PROBLEM STATEMENT: Exact repetition of the whole listing is what this exercise asks for.
*** INFORMATION SUPPLIED Section Begins ***
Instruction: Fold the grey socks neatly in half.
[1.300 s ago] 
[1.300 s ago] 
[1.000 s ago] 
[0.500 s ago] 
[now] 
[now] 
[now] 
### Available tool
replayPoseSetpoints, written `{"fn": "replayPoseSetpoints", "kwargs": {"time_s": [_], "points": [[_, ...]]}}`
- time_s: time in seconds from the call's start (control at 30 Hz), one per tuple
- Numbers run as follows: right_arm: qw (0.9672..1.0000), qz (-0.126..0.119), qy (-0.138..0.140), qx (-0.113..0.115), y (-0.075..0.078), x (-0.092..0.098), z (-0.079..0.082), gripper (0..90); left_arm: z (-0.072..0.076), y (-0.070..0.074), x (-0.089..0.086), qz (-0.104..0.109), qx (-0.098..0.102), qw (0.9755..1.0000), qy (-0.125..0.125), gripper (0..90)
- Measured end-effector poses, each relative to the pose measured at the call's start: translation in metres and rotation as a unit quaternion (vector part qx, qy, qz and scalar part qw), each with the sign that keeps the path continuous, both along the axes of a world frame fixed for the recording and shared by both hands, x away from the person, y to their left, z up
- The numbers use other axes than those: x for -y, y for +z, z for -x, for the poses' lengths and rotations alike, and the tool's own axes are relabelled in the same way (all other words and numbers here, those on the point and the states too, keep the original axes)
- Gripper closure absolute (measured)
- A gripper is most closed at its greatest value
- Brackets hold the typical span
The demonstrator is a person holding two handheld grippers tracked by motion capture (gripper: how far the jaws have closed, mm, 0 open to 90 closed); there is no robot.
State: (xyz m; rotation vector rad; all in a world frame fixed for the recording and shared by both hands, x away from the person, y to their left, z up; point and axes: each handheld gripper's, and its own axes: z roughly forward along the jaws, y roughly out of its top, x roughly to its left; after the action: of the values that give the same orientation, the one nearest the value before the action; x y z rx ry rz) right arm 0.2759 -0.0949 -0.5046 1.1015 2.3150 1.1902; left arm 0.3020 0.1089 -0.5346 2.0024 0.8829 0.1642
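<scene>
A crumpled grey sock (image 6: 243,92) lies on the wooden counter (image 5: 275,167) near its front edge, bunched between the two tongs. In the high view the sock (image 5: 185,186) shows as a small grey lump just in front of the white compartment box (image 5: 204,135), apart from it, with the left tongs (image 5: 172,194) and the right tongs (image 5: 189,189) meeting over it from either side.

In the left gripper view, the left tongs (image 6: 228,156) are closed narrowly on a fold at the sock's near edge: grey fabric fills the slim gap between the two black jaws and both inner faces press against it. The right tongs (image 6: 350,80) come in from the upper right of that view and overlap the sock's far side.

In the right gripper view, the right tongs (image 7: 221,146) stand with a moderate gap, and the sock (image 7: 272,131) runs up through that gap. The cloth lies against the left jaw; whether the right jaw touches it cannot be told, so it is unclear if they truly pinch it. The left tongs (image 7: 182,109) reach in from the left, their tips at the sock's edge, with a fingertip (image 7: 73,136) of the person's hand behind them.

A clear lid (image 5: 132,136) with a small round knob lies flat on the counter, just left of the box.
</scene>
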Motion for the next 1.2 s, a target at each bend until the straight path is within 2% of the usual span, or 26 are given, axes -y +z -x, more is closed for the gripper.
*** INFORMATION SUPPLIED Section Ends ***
SOLUTION TO THIS PROBLEM:
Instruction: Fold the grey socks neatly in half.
[1.300 s ago] 
[1.300 s ago] 
[1.000 s ago] 
[0.500 s ago] 
[now] 
[now] 
[now] 
### Available tool
replayPoseSetpoints, written `{"fn": "replayPoseSetpoints", "kwargs": {"time_s": [_], "points": [[_, ...]]}}`
- time_s: time in seconds from the call's start (control at 30 Hz), one per tuple
- Numbers run as follows: right_arm: qw (0.9672..1.0000), qz (-0.126..0.119), qy (-0.138..0.140), qx (-0.113..0.115), y (-0.075..0.078), x (-0.092..0.098), z (-0.079..0.082), gripper (0..90); left_arm: z (-0.072..0.076), y (-0.070..0.074), x (-0.089..0.086), qz (-0.104..0.109), qx (-0.098..0.102), qw (0.9755..1.0000), qy (-0.125..0.125), gripper (0..90)
- Measured end-effector poses, each relative to the pose measured at the call's start: translation in metres and rotation as a unit quaternion (vector part qx, qy, qz and scalar part qw), each with the sign that keeps the path continuous, both along the axes of a world frame fixed for the recording and shared by both hands, x away from the person, y to their left, z up
- The numbers use other axes than those: x for -y, y for +z, z for -x, for the poses' lengths and rotations alike, and the tool's own axes are relabelled in the same way (all other words and numbers here, those on the point and the states too, keep the original axes)
- Gripper closure absolute (measured)
- A gripper is most closed at its greatest value
- Brackets hold the typical span
The demonstrator is a person holding two handheld grippers tracked by motion capture (gripper: how far the jaws have closed, mm, 0 open to 90 closed); there is no robot.
State: (xyz m; rotation vector rad; all in a world frame fixed for the recording and shared by both hands, x away from the person, y to their left, z up; point and axes: each handheld gripper's, and its own axes: z roughly forward along the jaws, y roughly out of its top, x roughly to its left; after the action: of the values that give the same orientation, the one nearest the value before the action; x y z rx ry rz) right arm 0.2759 -0.0949 -0.5046 1.1015 2.3150 1.1902; left arm 0.3020 0.1089 -0.5346 2.0024 0.8829 0.1642
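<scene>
A crumpled grey sock (image 6: 243,92) lies on the wooden counter (image 5: 275,167) near its front edge, bunched between the two tongs. In the high view the sock (image 5: 185,186) shows as a small grey lump just in front of the white compartment box (image 5: 204,135), apart from it, with the left tongs (image 5: 172,194) and the right tongs (image 5: 189,189) meeting over it from either side.

In the left gripper view, the left tongs (image 6: 228,156) are closed narrowly on a fold at the sock's near edge: grey fabric fills the slim gap between the two black jaws and both inner faces press against it. The right tongs (image 6: 350,80) come in from the upper right of that view and overlap the sock's far side.

In the right gripper view, the right tongs (image 7: 221,146) stand with a moderate gap, and the sock (image 7: 272,131) runs up through that gap. The cloth lies against the left jaw; whether the right jaw touches it cannot be told, so it is unclear if they truly pinch it. The left tongs (image 7: 182,109) reach in from the left, their tips at the sock's edge, with a fingertip (image 7: 73,136) of the person's hand behind them.

A clear lid (image 5: 132,136) with a small round knob lies flat on the counter, just left of the box.
</scene>
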Motion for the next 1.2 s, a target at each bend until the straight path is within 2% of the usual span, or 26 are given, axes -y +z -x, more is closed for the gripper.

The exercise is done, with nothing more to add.